Amazingly, the firefighters were able to save all of the schools in Middletown, as well as the little one-room elementary “schoolhouse” on Cobb Mountain. However, the Middletown superintendent of schools just announced that, although all schools were saved, major smoke-damage and ash issues need to be corrected. The Middletown High School principal lost his home, as did 35 other teachers and school district employees. The latest info from Cal-Fire indicates that over 600 homes have been destroyed.
I only taught three years there, but I established ties with students that will last for a lifetime. It was devastating to see these students (now grandparents) interviewed on the media and posting their stories on Fb. The firestorm roared through town so fast that some residents left their homes in their pajamas and slippers. Veteran firefighters described the fire as like nothing they had ever seen.

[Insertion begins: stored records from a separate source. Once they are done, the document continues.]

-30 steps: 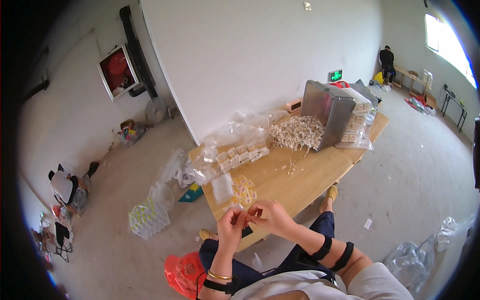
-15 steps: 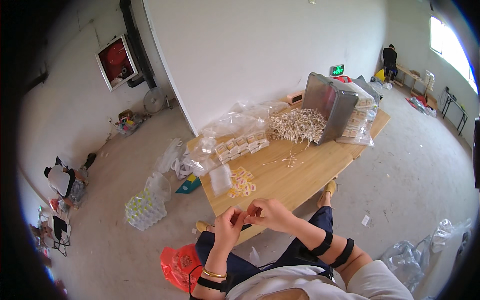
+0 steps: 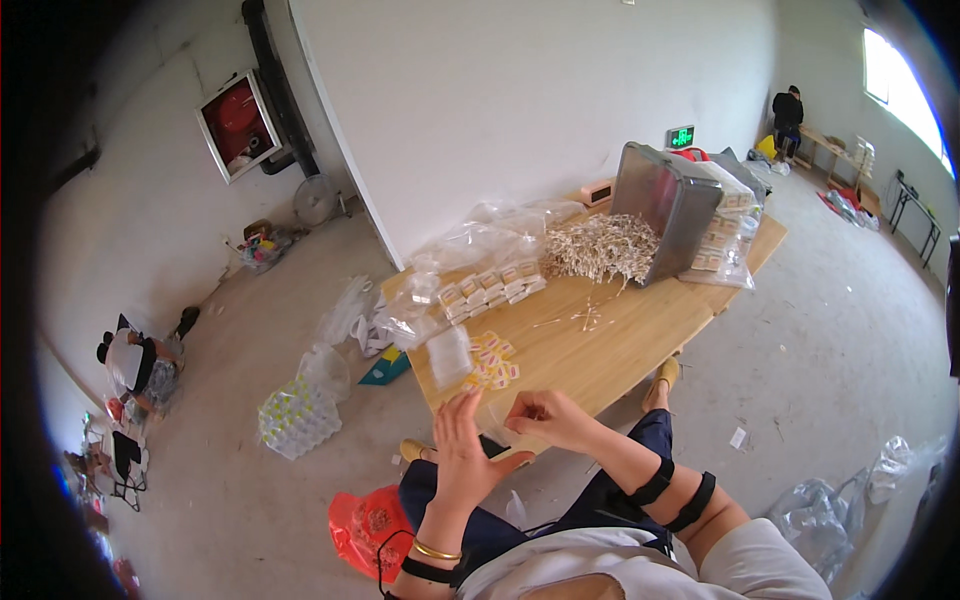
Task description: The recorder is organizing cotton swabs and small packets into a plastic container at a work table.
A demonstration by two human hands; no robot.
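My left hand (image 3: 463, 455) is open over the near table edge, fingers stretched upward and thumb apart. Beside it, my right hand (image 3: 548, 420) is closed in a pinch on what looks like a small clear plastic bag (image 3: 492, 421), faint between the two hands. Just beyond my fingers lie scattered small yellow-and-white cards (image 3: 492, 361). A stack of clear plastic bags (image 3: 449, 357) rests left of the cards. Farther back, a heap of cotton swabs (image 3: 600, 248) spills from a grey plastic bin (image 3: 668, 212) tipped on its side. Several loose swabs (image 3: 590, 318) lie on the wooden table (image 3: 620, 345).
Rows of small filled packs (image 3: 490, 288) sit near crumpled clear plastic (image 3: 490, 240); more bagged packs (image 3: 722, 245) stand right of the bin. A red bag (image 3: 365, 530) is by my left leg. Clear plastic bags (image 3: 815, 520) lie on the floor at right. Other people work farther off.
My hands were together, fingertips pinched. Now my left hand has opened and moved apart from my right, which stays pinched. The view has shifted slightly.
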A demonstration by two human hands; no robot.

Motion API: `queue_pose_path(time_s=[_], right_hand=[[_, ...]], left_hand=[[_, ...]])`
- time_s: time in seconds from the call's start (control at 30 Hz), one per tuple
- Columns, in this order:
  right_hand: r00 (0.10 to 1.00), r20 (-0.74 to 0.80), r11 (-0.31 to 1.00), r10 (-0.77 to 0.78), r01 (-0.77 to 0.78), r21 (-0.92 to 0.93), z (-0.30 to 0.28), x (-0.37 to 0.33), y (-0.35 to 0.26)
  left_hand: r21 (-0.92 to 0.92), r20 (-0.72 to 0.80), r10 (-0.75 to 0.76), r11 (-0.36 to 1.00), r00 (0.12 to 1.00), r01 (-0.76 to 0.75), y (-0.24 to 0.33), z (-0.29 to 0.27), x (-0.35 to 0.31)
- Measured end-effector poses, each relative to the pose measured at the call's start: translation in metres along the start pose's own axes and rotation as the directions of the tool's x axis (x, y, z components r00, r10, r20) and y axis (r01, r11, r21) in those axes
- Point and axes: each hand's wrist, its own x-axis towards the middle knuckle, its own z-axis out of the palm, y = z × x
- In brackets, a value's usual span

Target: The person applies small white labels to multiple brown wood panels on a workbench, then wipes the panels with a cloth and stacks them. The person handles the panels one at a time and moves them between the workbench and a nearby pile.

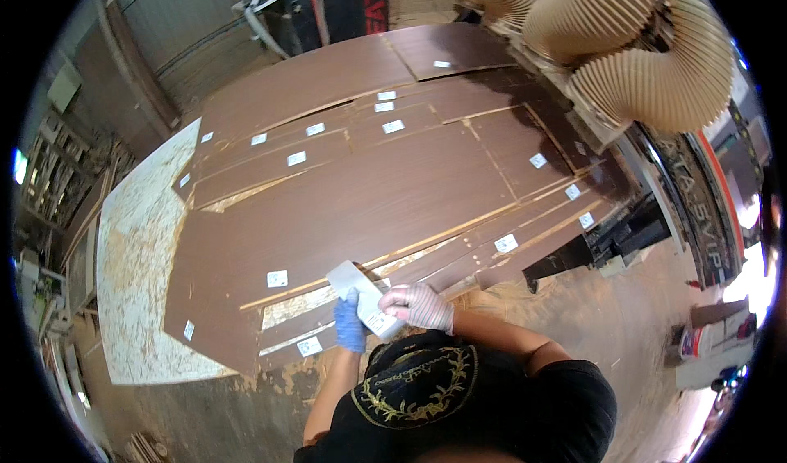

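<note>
My left hand [350,324], in a blue glove, grips a strip of white labels [344,280] in front of my body. The strip's far end sticks out past the fingers, over the near edge of the cut boards. My right hand [420,306], in a pale striped glove, has its fingers pinched together at the strip's right side. Whether a single label is between those fingertips is too small to tell. Beneath and beyond both hands lie brown cut panels [344,217], many bearing a small white label, such as one label [277,279] left of my hands.
A rough, pale backing board [139,258] extends left from under the panels. Thick ribbed beige hoses [656,78] hang over the far right corner beside a machine beam [697,192]. Sawdust and scraps lie on the concrete floor [566,315]. Several white buckets [713,340] stand at right.
</note>
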Motion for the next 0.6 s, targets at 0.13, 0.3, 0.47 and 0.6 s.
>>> queue_pose_path(time_s=[0.13, 0.3, 0.47, 0.6], right_hand=[[0.984, 0.171, 0.999, -0.042, 0.048, -0.026, -0.008, -0.009, -0.001], [0.967, 0.233, 0.994, -0.104, 0.108, -0.004, -0.02, -0.026, 0.007], [0.958, 0.284, 0.984, 0.03, 0.022, -0.178, -0.032, -0.04, 0.021], [0.916, 0.35, 0.939, 0.196, -0.072, -0.338, -0.049, -0.053, 0.03]], left_hand=[[-0.198, 0.089, -0.142, 0.968, 0.986, 0.157, 0.036, -0.002, 0.001], [-0.244, 0.002, 0.049, 0.969, 0.999, -0.047, 0.088, -0.022, 0.0], [-0.258, -0.091, 0.205, 0.94, 0.974, -0.222, 0.123, -0.044, 0.005], [-0.273, -0.243, 0.259, 0.906, 0.935, -0.322, 0.15, -0.069, 0.004]])
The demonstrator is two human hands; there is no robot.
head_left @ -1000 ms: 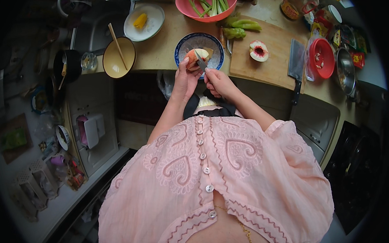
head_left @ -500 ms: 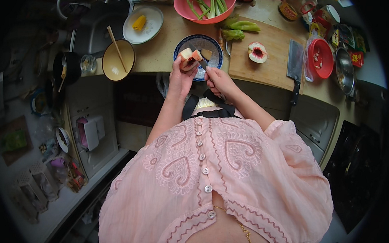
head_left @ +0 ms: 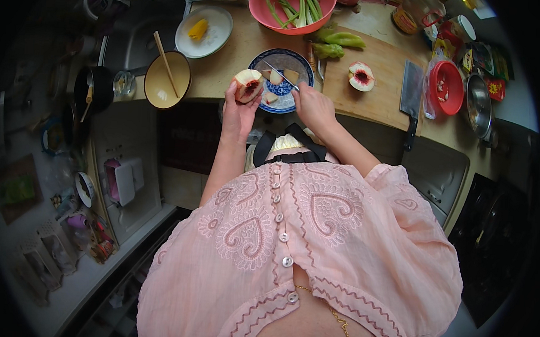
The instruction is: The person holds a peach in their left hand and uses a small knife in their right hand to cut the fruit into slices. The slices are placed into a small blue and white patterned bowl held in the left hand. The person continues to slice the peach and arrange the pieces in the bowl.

Several emergency evacuation shelters were quickly established, including one at he Napa County Fairgrounds located at Calistoga, Ca. The response to requests for food, supplies and clothing from the Bay Area has been astounding. A nurse volunteered to help anyone with health issues. A local Vet offered his services to any of the large and small animals that needed assistance. Hundreds of volunteers have helped with meals, sorting through mounds of clothing trying to match what is available with what is needed and scores of other chores. Many of these volunteers are Calistogans, but some have come from Sacramento, San Francisco and other parts of the Bay Area. A convoy of trucks and trailers with hay, alfalfa, clothing, sundries and toiletries arrived at Middletown from Humboldt County. Costco, Wal-Mart, and many other commercial business, have donated food and supplies. Calistoga merchants and merchants from all over Napa County, have donated food, equipment and supplies. Christie and I visited the shelter to drop off some camping equipment. It was overwhelming to see over 1,000 men, women and children trying to resettle in RVs, trailers, tents and the large pavilion hall with sleeping cots.

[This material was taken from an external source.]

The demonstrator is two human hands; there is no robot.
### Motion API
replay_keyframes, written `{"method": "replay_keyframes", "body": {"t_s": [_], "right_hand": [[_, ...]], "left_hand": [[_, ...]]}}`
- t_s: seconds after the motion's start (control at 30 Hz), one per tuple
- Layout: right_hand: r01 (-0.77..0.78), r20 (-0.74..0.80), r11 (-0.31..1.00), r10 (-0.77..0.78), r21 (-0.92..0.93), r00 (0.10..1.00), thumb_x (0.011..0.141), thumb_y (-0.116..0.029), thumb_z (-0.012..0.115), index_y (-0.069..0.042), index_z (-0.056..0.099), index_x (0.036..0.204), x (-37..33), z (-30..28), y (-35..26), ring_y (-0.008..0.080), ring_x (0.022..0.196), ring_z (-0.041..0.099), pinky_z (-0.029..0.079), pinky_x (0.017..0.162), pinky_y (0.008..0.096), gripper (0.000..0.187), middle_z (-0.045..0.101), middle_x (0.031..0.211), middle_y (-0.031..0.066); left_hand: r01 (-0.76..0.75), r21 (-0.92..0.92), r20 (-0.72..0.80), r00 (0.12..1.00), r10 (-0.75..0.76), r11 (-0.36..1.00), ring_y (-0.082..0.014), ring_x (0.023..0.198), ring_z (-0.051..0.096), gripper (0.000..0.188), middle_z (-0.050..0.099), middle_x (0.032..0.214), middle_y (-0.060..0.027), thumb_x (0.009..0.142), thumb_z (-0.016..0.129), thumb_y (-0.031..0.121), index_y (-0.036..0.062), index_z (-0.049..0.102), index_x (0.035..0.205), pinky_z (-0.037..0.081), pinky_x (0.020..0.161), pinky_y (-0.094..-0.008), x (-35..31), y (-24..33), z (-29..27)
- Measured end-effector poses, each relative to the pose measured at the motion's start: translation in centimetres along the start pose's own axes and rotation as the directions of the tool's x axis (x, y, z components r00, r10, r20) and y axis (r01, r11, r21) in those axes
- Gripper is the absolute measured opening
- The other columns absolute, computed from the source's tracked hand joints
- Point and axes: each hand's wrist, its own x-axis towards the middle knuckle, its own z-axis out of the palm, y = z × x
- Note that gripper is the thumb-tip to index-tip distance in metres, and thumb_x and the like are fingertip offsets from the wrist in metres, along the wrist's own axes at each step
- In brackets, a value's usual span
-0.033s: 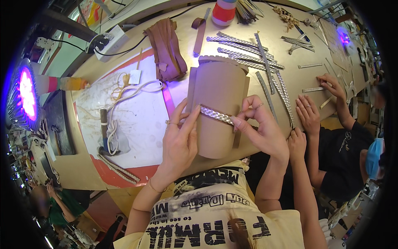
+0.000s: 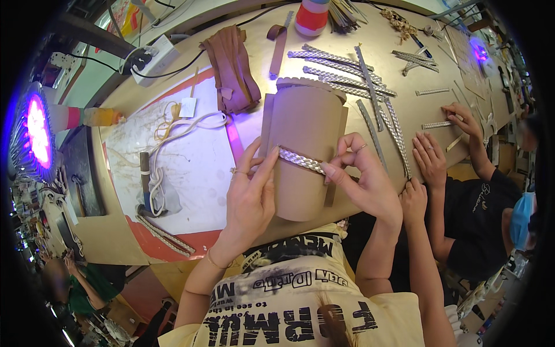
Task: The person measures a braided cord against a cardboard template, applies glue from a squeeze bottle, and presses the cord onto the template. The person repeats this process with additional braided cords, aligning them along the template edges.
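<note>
- Tan leather cylinder is stood on the workbench near centre, between both hands; its surface is smooth and matte, with a scalloped far rim.
- Left hand is laid on its left side, fingers closed on the pale braided strip.
- Right hand is pinched on the strip's right end.
- The strip is held slanting across the cylinder's front.

Centre: cardboard cylinder lies on the worktable, just before the person's chest.
On cylinder: braided strip runs across its front.
Left of strip: left hand, fingertips on its end.
Right of strip: right hand, pinching its other end.
Behind cylinder: loose braided strips.
Left of cylinder: white mat bearing a cord.
Far right: another person's hands on the table edge.
</note>
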Motion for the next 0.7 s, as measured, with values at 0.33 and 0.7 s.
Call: {"method": "replay_keyframes", "body": {"t_s": [0.33, 0.7], "right_hand": [[-0.112, -0.133, 0.983, 0.092, -0.148, 0.987, 0.084, -0.018, 0.071, -0.004, 0.045, 0.096, 0.5, 0.4, -1.2, 0.018, 0.053, 0.056, 0.041, 0.051, 0.0298, 0.031, 0.059, 0.06, 0.0083], [0.095, 0.0, 0.786, -0.12, -0.611, 0.993, 0.085, -0.022, 0.07, -0.005, 0.048, 0.098, 3.9, 1.6, -4.9, 0.0295, 0.052, 0.057, 0.042, 0.051, 0.0349, 0.031, 0.057, 0.06, 0.0118]], "left_hand": [[-0.006, 0.105, -0.137, 0.99, 0.021, 0.994, -0.0301, 0.113, 0.056, 0.038, 0.051, 0.134, -0.0204, 0.089, 0.052, -0.002, 0.0001, 0.056, 0.127, 0.042, 0.094, -0.0381, 0.7, -0.4, -1.2], [-0.048, -0.027, 0.012, 0.999, 0.048, 0.998, -0.0337, 0.132, 0.043, 0.045, 0.045, 0.141, -0.0205, 0.092, 0.046, 0.0, -0.0014, 0.045, 0.137, 0.026, 0.111, -0.0486, -0.1, 1.0, 0.2]]}}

This is a tragic story from which some may never fully recover. To date, one woman and two men were trapped and perished in the fire. However, the fire has also provided the dreaded opportunity for people to act in extraordinary ways. Over 3,500 ground firefighters; bulldozer operators, helicopter and retardant bomber pilots literally put their lives on the line, trying to quell the raging inferno. Neighbors helped neighbors protect their homes or with rapid evacuation.

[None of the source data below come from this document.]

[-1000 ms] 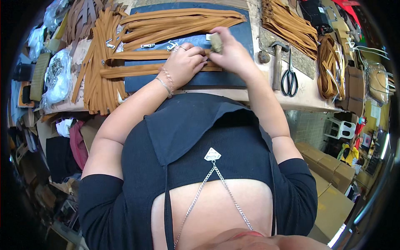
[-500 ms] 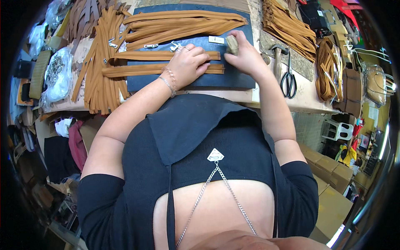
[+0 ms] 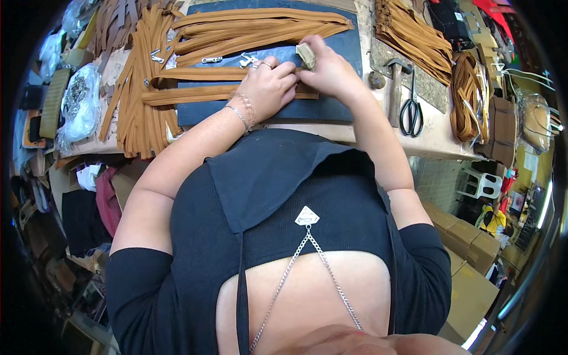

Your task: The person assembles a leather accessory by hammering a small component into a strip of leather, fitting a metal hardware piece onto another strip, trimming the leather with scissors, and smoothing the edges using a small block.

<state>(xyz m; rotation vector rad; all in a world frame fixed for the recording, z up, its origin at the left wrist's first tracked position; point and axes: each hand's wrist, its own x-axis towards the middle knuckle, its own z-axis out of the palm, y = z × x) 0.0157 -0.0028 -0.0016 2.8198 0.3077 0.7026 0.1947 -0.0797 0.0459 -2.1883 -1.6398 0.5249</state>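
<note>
Two brown zipper strips (image 3: 198, 93) lie side by side across a dark blue board (image 3: 236, 111). My left hand (image 3: 267, 89) rests over them, its curled fingers pinching at the upper strip near its right end. My right hand (image 3: 331, 71) is closed around a small beige-grey block (image 3: 306, 56), whose top sticks out by the index finger. The right thumb meets the upper strip's end, touching or almost touching my left fingertips. That strip's end is mostly hidden by the fingers. Small metal zipper pulls (image 3: 247, 60) lie just beyond my left hand.
More brown zipper strips (image 3: 254, 26) are spread along the board's far side, with a heap of them (image 3: 142, 89) at the left. A hammer (image 3: 396, 89), black-handled scissors (image 3: 412, 115) and a zipper bundle (image 3: 414, 41) lie at the right.
My right hand has moved left with the block, from beside the strips' ends to my left fingertips. A small white piece on the board is now covered. My left hand has barely moved.
</note>
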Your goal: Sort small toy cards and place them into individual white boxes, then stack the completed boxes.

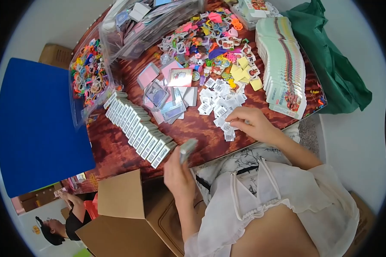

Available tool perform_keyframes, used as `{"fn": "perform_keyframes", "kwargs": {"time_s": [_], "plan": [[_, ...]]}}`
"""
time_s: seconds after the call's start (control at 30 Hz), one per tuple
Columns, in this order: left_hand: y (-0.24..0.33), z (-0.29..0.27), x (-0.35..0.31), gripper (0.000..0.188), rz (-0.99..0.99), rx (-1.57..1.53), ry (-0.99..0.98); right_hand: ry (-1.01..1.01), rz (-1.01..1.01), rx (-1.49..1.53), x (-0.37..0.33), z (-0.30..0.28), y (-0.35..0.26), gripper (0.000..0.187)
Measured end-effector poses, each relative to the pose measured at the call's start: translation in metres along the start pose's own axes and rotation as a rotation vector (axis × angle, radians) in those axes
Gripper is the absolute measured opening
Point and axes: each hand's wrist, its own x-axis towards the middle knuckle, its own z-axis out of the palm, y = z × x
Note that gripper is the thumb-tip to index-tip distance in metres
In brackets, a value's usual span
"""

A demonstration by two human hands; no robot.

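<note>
My left hand (178, 174) is closed round a small pale box (188, 150), blurred by motion, at the table's front edge. Just left of it runs a slanting row of small white boxes (137, 130) with printed labels on their ends. Over the pile of white printed stickers or slips (221, 99), my right hand (249, 122) has its fingers pinched together. Whatever is between those fingertips is too small to make out.
Flat packages (183, 77), yellow slips (240, 70) and colourful trinkets (206, 36) lie farther back. Printed flat cartons (283, 68) fan out at right. Clear bins (128, 47) stand at the far left. An open cardboard box (122, 195) is below the table edge; another person (79, 212) is beyond.
</note>
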Motion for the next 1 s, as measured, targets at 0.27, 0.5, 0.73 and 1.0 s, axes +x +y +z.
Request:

Events like these can be a sobering reminder that life is precious and fragile and should not be taken for granted. We live in a time when science and technology can avert many potential natural disasters, however, Mother Nature can be cruel and indifferent with her forces that shape the Earth. In a tragic irony, Middletown High School was scheduled to celebrate their Homecoming football game this weekend.
The Red Cross was the appointed lead emergency organization, but unfortunately they experienced some glitches before they achieved reasonable command, control and co-ordination of the numerous groups that wanted to help. Understandably, mobilizing and directing personnel to meet the instant needs of 1,000 people can be daunting. San Francisco and Tokyo are both multi-million, high-density populations that are built on, or dangerously close to major tectonic plate fault lines. It is sobering to wonder how FEMA or the Red Cross could handle a crisis with over 1 million casualties.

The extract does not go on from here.